From the records below, set down exactly the lines starting with the line that contains "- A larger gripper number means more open" and going on through the line that contains "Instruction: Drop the". Nothing else is wanted.

[Data entries]
-- Opening Marker --

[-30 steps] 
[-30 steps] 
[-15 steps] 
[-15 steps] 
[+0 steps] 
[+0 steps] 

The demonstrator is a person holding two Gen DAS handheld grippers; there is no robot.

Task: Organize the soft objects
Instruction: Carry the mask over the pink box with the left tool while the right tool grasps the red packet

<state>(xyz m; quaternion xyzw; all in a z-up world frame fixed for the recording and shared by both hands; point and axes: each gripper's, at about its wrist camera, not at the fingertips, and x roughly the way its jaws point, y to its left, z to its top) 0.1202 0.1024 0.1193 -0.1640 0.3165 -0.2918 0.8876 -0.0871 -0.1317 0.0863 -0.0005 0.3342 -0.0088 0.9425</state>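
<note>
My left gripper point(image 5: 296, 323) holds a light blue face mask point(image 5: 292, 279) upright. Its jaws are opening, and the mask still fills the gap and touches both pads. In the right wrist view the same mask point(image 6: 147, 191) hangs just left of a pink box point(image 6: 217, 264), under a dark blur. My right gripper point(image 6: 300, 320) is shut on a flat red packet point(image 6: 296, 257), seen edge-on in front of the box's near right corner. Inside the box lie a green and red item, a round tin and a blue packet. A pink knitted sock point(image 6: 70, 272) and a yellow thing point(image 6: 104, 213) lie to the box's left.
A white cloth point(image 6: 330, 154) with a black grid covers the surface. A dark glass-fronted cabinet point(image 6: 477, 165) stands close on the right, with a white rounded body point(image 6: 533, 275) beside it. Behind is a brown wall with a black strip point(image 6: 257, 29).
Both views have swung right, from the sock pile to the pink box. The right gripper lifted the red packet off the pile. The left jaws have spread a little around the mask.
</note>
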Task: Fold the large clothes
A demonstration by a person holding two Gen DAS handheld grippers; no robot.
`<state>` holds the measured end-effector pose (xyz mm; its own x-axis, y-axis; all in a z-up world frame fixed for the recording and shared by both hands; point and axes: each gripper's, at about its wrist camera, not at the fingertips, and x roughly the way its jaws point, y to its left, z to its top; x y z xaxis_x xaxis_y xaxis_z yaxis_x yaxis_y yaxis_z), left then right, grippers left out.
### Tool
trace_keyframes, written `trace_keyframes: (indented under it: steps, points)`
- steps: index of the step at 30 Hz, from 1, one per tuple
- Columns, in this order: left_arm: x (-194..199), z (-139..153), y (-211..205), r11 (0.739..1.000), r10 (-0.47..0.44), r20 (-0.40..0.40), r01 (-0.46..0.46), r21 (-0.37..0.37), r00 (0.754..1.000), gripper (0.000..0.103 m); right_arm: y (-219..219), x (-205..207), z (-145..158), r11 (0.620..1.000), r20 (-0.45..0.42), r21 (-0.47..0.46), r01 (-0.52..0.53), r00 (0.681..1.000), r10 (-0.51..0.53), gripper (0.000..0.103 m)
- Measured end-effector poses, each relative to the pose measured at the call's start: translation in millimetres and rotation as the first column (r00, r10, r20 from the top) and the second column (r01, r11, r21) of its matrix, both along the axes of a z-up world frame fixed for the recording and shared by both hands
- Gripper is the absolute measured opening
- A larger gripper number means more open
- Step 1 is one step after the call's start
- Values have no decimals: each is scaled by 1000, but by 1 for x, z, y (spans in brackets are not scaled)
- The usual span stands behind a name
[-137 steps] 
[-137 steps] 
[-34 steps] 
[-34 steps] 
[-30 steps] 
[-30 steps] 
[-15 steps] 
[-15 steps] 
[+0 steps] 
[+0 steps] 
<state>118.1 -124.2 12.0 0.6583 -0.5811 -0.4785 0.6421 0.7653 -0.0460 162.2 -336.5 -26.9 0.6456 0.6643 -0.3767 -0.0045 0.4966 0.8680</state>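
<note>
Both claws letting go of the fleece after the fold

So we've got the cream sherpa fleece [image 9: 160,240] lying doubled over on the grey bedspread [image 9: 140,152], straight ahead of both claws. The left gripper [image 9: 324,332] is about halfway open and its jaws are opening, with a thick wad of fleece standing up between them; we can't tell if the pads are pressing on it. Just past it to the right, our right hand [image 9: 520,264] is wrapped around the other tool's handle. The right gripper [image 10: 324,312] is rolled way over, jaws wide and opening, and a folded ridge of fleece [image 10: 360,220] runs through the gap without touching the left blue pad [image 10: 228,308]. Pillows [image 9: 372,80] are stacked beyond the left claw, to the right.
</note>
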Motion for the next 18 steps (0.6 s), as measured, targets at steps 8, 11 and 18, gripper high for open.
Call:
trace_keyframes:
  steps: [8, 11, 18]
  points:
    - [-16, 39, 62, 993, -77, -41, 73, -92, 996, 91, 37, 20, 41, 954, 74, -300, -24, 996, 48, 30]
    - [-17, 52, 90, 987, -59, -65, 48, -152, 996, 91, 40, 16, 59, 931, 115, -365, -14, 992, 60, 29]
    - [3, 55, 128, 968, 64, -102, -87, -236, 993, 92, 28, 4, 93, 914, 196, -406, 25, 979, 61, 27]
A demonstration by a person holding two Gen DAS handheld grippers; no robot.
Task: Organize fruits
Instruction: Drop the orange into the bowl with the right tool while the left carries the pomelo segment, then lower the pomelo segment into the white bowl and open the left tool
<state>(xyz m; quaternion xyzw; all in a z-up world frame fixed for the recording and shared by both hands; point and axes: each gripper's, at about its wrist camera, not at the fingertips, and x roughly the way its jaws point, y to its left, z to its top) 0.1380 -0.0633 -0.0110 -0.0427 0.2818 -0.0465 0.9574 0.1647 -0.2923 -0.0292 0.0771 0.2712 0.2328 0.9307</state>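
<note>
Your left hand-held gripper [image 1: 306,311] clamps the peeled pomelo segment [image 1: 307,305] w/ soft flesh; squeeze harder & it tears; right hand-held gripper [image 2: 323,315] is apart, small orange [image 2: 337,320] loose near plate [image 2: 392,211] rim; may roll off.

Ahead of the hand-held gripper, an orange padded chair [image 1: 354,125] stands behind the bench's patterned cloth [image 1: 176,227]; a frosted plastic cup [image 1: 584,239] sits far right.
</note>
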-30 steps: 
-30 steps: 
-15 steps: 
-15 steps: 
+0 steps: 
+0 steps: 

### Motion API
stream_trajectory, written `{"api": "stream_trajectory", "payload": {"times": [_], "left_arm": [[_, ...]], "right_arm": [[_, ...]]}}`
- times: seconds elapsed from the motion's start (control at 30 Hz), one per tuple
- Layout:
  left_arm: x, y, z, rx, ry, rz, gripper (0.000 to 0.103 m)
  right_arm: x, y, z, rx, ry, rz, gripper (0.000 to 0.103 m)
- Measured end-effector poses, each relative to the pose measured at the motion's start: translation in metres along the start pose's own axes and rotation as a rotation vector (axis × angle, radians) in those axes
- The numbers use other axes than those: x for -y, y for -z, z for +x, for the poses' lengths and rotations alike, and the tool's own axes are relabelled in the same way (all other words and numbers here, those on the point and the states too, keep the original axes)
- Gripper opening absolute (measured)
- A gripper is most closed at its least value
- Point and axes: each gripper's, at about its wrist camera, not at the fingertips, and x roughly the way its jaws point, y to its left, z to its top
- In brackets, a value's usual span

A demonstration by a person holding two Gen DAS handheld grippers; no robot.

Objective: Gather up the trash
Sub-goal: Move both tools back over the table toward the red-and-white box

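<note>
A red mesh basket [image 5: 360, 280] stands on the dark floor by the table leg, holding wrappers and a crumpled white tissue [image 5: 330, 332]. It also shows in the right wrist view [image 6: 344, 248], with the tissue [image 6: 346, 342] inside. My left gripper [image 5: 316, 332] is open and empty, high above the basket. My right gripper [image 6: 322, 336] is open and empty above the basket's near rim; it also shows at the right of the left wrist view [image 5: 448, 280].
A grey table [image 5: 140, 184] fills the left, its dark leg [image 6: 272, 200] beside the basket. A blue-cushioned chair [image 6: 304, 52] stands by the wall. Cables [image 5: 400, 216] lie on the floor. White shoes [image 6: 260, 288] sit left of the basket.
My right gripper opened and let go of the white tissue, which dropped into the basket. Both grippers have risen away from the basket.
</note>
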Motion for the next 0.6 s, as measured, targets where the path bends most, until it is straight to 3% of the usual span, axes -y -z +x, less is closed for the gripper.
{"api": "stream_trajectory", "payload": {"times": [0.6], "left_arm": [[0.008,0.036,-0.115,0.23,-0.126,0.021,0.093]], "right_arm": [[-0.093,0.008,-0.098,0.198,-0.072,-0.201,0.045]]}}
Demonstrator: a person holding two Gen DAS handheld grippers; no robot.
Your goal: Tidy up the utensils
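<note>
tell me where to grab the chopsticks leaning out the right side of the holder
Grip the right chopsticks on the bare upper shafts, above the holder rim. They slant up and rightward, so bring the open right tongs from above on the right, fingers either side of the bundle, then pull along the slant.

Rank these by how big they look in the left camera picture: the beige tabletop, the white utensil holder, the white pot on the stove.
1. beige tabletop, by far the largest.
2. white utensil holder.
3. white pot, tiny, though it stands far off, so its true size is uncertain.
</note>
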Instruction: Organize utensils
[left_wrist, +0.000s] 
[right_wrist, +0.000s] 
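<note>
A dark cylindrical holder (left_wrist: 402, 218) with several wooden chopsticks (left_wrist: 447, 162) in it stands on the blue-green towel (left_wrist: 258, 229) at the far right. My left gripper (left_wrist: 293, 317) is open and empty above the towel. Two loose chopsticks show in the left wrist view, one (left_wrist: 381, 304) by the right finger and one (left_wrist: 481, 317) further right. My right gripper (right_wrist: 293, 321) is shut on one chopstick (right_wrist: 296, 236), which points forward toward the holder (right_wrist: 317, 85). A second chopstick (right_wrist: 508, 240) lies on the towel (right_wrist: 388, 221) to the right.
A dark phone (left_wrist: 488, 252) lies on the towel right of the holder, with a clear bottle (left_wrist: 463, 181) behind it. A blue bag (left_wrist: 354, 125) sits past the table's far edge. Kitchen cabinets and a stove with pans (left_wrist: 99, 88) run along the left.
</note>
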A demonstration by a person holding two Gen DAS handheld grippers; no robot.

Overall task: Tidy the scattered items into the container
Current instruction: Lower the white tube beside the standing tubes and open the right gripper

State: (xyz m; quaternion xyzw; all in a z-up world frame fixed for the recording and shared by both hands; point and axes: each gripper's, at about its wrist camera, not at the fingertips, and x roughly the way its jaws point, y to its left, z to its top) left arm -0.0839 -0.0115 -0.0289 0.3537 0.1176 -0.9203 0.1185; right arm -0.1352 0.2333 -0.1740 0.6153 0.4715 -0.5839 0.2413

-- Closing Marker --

Answer to the exercise:
- A larger gripper number means more open
- Step 1 is one step after the call's start
- Values have no decimals: each is scaled by 1000, but by 1 for x, z, y (spans in brackets are not scaled)
- The usual span stands behind a name
[-137 steps] 
[-137 steps] 
[-34 steps] 
[-34 steps] 
[-30 steps] 
[-30 steps] 
[-15 steps] 
[-15 steps] 
[+0 steps] 
[+0 steps] 
<state>118.1 -124.2 12.0 0.6583 -0.5811 -0.4785 0.6421 0.7653 -0.0460 162.2 -336.5 -26.9 0.6456 0.6643 -0.3767 -0.0045 0.4966 0.8680</state>
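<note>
Both claws letting go of the fleece after the fold

So we've got the cream sherpa fleece [image 9: 160,240] lying doubled over on the grey bedspread [image 9: 140,152], straight ahead of both claws. The left gripper [image 9: 324,332] is about halfway open and its jaws are opening, with a thick wad of fleece standing up between them; we can't tell if the pads are pressing on it. Just past it to the right, our right hand [image 9: 520,264] is wrapped around the other tool's handle. The right gripper [image 10: 324,312] is rolled way over, jaws wide and opening, and a folded ridge of fleece [image 10: 360,220] runs through the gap without touching the left blue pad [image 10: 228,308]. Pillows [image 9: 372,80] are stacked beyond the left claw, to the right.
</note>
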Motion for the next 18 steps (0.6 s), as measured, targets at steps 8, 11 and 18, gripper high for open.
Call:
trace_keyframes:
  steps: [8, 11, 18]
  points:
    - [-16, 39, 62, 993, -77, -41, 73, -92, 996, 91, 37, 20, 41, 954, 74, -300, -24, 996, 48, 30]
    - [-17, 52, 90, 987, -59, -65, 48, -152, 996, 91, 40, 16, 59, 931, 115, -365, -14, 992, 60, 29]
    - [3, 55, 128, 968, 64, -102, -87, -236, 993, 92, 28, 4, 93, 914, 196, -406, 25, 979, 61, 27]
A demonstration by a person holding two Gen DAS handheld grippers; no robot.
Task: Organize fruits
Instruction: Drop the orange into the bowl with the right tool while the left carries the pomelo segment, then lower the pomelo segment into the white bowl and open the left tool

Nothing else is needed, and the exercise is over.